First, I asked Ben what he would say to people who don’t buy Italian wines.

He said: “Italy is not renowned for its wines – people think cheap gluggable whites or chianti – but the quality has improved immeasurably. There’s been a renaissance; over the last 30 years Italy has enjoyed an absolute revolution.”

He said: “Now’s the time to try Italian wines if you haven’t already. If I had less than a tenner to spend on a bottle and I wanted something exciting then Italy is the first country I’d make a beeline for.

“The majority of reds  are  food friendly and the quality of whites has gone through the roof.”

Ben Cahill Co-op wine buyer
Ben Cahill

Italian wines: Here’s three whites and three reds from the Co-op’s range

The Co-operative Orvieto Classico (£5.49) This is definitely an alternative to pinot grigio as it’s just a bit more interesting (well, most things are).
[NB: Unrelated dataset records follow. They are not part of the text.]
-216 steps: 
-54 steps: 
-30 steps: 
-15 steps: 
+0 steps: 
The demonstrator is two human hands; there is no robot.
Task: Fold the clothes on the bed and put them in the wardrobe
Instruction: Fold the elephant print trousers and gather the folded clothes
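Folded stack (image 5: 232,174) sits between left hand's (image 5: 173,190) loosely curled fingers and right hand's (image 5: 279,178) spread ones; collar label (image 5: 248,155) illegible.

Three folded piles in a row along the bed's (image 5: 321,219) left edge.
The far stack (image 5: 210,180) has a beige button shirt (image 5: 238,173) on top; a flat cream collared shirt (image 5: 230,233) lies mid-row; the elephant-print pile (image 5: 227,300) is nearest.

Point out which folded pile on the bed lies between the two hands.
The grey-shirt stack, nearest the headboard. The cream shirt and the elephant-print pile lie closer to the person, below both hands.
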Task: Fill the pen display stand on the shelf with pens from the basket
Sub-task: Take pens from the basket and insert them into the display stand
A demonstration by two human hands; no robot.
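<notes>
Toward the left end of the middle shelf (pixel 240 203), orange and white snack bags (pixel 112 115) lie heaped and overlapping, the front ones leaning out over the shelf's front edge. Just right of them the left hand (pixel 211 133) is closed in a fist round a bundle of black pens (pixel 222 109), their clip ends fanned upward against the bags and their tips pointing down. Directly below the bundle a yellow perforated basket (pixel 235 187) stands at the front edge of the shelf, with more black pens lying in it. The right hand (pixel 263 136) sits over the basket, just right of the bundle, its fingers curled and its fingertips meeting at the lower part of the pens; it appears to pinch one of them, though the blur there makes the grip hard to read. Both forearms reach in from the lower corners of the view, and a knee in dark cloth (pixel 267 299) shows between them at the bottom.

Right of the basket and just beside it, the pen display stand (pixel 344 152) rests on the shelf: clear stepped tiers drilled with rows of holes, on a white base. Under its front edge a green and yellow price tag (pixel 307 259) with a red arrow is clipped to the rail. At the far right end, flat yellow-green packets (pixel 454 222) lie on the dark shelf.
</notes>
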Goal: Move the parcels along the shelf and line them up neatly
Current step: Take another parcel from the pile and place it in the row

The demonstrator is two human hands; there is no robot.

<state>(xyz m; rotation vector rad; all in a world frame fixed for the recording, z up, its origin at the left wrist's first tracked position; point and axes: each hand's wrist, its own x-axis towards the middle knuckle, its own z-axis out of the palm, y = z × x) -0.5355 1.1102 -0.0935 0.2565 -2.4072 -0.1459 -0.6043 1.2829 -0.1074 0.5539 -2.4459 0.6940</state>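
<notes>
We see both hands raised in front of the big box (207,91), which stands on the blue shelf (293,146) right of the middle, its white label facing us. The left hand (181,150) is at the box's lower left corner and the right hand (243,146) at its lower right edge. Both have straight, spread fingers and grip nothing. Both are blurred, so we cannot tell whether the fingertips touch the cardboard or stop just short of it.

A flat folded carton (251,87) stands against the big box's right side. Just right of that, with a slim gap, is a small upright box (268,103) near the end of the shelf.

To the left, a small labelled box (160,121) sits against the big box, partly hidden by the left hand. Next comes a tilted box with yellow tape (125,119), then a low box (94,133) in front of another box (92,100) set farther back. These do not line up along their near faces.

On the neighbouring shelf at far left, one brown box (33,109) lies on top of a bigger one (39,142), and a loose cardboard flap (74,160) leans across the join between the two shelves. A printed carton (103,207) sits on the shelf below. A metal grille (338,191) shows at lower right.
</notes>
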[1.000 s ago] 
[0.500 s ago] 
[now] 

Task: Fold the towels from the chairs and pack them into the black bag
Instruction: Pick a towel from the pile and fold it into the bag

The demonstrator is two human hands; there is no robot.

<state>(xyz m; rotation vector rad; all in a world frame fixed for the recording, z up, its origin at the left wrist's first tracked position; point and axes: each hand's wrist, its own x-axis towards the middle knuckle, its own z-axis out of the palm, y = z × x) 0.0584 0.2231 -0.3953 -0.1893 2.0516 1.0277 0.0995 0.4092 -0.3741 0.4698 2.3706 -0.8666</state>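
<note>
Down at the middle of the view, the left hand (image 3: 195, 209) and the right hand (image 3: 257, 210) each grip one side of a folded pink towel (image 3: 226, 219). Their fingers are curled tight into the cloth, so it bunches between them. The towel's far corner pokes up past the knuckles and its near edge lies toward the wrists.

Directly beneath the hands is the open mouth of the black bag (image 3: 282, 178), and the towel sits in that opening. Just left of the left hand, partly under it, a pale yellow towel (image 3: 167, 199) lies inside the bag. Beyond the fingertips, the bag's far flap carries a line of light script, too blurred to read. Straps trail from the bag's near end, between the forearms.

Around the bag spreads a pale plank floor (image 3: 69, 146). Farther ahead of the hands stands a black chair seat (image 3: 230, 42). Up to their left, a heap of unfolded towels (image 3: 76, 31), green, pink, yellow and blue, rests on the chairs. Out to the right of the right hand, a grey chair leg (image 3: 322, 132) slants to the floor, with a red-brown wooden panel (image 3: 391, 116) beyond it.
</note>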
It is crisp, clean, revitalising, with more body, and  more rounded than pinot grigio, slightly  honeyed, almondy with a good balance between acidity and fruit.  If you like a PG and fancy a change, but not too much of a change, go for it.
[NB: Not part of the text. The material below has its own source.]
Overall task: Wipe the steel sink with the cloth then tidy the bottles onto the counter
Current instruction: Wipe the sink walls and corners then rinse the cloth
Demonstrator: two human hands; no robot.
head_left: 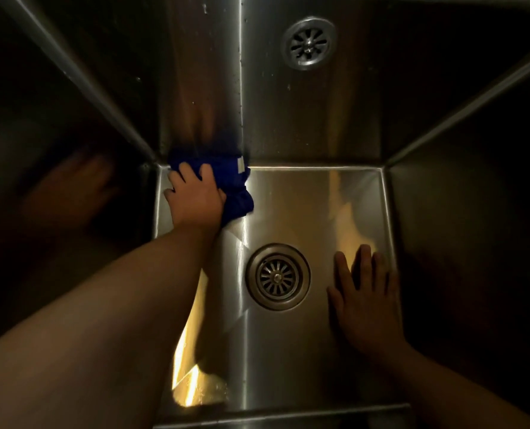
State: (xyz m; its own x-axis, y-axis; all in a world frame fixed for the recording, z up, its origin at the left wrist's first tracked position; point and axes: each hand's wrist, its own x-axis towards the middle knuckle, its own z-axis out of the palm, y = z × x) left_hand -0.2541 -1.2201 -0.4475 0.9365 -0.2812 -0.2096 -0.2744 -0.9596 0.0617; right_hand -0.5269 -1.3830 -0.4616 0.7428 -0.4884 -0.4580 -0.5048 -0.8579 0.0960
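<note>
I am looking straight down into the steel sink (pixel 304 193), both my bare arms reaching into the basin. My left hand (pixel 195 199) is pressed on the blue cloth (pixel 226 181) in the far left corner of the basin floor, right where the floor meets the back wall and the left wall. The fingers (pixel 187 174) of that hand are spread over the cloth and bent down onto it — holding it flat against the steel rather than bunching it up. Part of the cloth sticks out to the right of my hand and a small pale tag shows on its upper right edge. The back wall above it mirrors the cloth and my hand as a dark smear.

My right hand (pixel 365 305) lies palm down on the basin floor, near the right wall, its fingers (pixel 364 264) open, slightly apart and holding nothing. Between my two hands sits the round drain (pixel 277 277) with its slotted strainer, clear of both. A second drain image (pixel 309 43) shows high on the back wall — a reflection of the one below. Warm light streaks the basin floor beside my left forearm. The side walls are dark, and I can see no bottles from here.
</note>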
Gavi La Luciani (£7.49)  This is very pretty and feminine, with a contrast between floral notes and stony minerality. A touch of lime lingers at the back of the mouth after you swallow, giving both an extra bite and a mouth-watering moreishness. It’s a wine to have in the fridge ready to chink chink on a sunny day.

The Co-operative Truly Irresistible Fiano (£6.99) Golden in colour, quite rich, with aromas which hopscotch between citrus, herbs, and flowers. I’d recently cooked a risotto with this (I drank some too!) and it was interesting to see how the same vintage – 2014 – had developed. It has more weight than the gavi and the orvieto, and felt  comfortable in its soul.
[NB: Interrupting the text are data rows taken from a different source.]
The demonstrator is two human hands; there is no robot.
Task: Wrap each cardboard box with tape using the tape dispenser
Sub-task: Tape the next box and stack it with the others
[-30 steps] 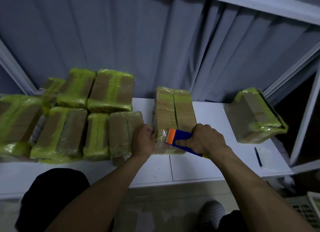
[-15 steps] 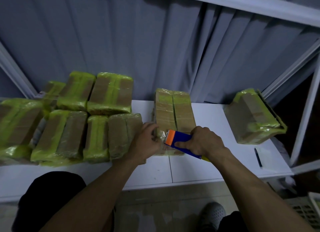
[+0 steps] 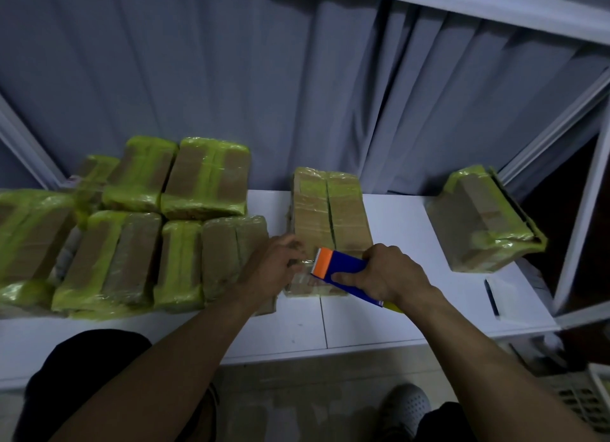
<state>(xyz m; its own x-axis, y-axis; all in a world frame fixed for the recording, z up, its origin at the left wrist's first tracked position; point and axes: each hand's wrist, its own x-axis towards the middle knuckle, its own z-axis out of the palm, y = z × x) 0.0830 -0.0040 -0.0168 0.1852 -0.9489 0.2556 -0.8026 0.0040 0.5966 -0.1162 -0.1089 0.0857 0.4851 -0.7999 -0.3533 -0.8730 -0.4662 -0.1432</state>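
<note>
- My right fingers (image 3: 379,255) are curled tight round the tape dispenser (image 3: 346,266). The thumb is on the near side and the others go over the top.
- The tape dispenser is smooth, hard plastic. It is a flat blue block with an orange end (image 3: 322,260), and that end has a row of tiny teeth. A bit of yellow peeks out under my wrist.
- The orange end sits at the near end of the box (image 3: 330,217) in the middle of the desk (image 3: 406,230).
- That box is a long brown cardboard block lying flat, with a line down its middle. Clear wrap makes it look shiny and crinkly, and there is green at its far end.
- My left fingers (image 3: 287,243) are bent. Their tips are at the near left corner of the box, right by a shiny bit of clear tape (image 3: 305,260). I cannot tell if they pinch the tape or only touch it.
- The desk is white, flat and smooth, with a thin seam running toward me.
- On my left is a pile of boxes (image 3: 132,243), packed side by side and touching. They are brown cardboard with bright green bands and a wrinkly, shiny skin.
- On my right, well apart, one lone box (image 3: 478,223) sits tilted, with green on its edges.
- Near it a thin dark stick (image 3: 491,298) lies on the desk.
- Behind the desk hangs a grey curtain (image 3: 297,78) with long, soft folds.
- Down below I see a grey shoe (image 3: 406,405) with little holes.
</note>
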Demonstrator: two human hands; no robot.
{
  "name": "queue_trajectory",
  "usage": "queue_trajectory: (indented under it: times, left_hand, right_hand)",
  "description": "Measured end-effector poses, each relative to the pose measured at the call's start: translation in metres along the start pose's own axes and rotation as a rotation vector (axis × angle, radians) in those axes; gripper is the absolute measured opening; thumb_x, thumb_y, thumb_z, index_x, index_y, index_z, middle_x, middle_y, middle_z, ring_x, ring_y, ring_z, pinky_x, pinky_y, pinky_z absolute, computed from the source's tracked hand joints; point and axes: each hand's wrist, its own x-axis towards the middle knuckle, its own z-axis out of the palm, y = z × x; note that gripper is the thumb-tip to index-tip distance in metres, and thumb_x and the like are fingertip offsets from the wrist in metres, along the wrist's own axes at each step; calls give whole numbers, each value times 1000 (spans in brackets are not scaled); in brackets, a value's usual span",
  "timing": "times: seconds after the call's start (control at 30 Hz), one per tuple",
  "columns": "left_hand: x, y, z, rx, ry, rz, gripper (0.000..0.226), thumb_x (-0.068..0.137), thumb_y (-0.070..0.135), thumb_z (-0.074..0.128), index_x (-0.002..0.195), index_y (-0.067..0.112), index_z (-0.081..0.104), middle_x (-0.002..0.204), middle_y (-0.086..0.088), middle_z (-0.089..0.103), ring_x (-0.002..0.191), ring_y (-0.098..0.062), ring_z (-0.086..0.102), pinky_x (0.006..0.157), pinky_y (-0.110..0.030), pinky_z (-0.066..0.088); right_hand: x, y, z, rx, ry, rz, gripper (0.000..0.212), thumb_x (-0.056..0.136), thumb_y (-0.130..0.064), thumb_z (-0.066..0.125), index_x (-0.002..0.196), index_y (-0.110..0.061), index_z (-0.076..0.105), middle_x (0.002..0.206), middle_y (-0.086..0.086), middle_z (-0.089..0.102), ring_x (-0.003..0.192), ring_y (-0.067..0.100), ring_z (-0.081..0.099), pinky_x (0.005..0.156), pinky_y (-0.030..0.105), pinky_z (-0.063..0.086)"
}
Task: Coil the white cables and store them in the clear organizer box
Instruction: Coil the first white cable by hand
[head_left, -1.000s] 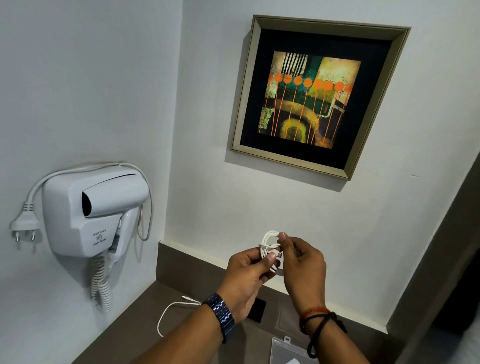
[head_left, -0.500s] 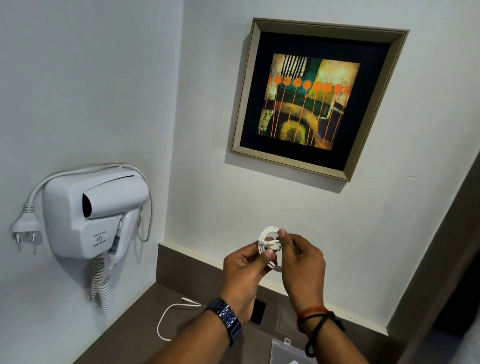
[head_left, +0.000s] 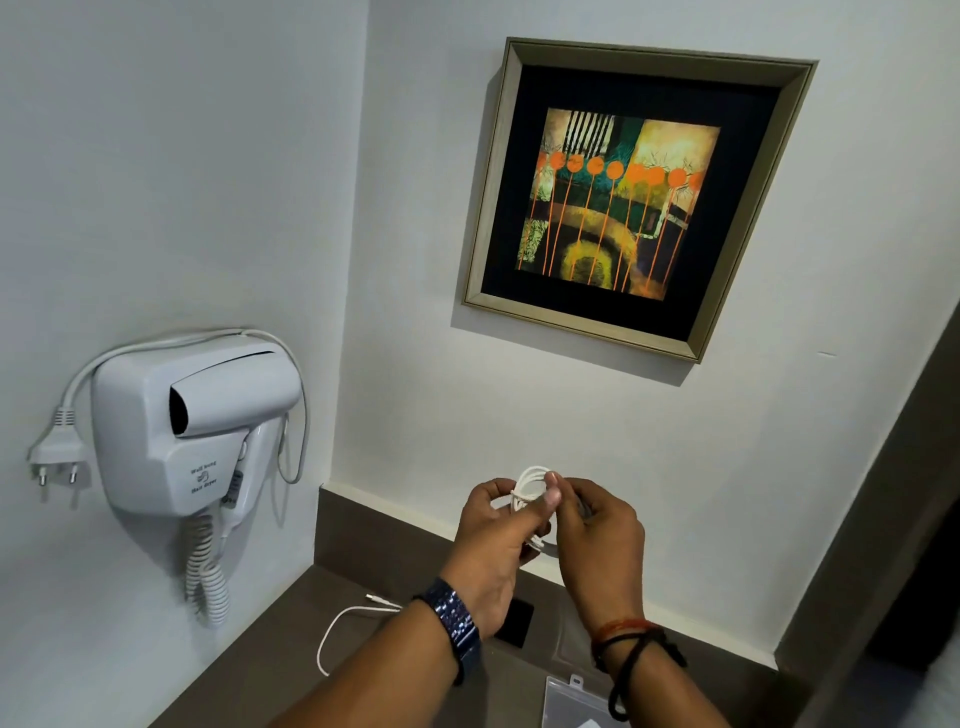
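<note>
Landmark: hair dryer (head_left: 197, 426) on the wall.
Hands: left hand (head_left: 493, 545) and right hand (head_left: 602, 540), right of the dryer, both pinch a coiled cable (head_left: 530, 486).
Hidden: coil's lower part behind fingers.
Second cable (head_left: 343, 623): counter (head_left: 249, 670), below dryer.
Box (head_left: 571, 704): cut off at bottom.
Writing: dryer label, too blurred to read.

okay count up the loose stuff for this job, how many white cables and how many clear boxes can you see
White cables: 2, a coiled cable held by the left hand and right hand, and a loose cable on the counter.
Clear organizer box: 1, partly cut off.
Total: 3
</note>
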Motion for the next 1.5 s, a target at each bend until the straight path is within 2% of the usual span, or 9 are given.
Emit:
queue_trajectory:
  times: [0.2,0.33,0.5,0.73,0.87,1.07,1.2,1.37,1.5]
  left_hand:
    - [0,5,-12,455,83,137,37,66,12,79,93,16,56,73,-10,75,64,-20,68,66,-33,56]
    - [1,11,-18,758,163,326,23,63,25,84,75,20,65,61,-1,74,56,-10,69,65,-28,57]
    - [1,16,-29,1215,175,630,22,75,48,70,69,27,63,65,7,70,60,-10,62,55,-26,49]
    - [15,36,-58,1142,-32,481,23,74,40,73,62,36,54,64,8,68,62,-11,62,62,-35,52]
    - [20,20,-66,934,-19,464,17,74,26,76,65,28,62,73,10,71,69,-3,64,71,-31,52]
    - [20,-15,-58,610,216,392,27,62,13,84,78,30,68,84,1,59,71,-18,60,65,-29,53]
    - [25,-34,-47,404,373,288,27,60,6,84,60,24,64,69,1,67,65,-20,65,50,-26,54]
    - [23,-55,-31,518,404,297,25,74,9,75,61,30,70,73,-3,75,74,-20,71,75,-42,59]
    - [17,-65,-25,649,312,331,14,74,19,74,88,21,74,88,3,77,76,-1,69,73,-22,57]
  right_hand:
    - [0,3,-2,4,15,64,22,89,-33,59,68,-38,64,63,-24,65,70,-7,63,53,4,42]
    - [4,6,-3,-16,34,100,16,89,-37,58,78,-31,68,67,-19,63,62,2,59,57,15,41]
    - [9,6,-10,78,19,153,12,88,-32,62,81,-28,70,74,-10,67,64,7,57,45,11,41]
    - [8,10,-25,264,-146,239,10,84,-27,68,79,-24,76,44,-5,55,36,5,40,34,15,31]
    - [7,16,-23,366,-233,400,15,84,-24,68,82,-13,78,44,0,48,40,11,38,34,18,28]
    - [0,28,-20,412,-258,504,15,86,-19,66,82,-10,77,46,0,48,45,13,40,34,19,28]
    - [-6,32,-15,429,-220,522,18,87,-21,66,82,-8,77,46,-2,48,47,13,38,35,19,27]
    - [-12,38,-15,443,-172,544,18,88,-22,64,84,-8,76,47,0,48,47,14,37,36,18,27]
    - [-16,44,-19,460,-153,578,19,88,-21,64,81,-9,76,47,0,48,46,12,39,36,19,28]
The Co-operative Truly Irresistible Barbera d’Asti (£6.99)  This has a fair amount of tannin and structure but wasn’t mouth drying. It had a slight smokiness, with aromas of cherries, bramble fruit, wild blackberries, dried leaves and a hint of savoury. So much going on!

Bibbiano Chianti Classico (£9.99) Ben has brought this wine exclusively to the Co-op. Bibbiano supplies top-notch restaurants and he explored further and developed a partnership which has seen a slight tweak on the blend, but with the same winemaking expertise behind it.  It is a great  example of its type for less than £10. It would be fantastic with tomato-lashed spaghetti.

Villa Annaberta Amarone della Valpolicella (£17.99) I love the story of amarone wine. Time and skill is invested in making it, hence the price tag, but it’s worth it. Grapes are dried on racks before being fermented and the result is a wine that is very rich, almost a port, with  a slightly unctuous weight in the mouth. Enjoy with cheese instead of port – or simply sit in a comfy chair in front of a fire and wallow in selfish tranquility.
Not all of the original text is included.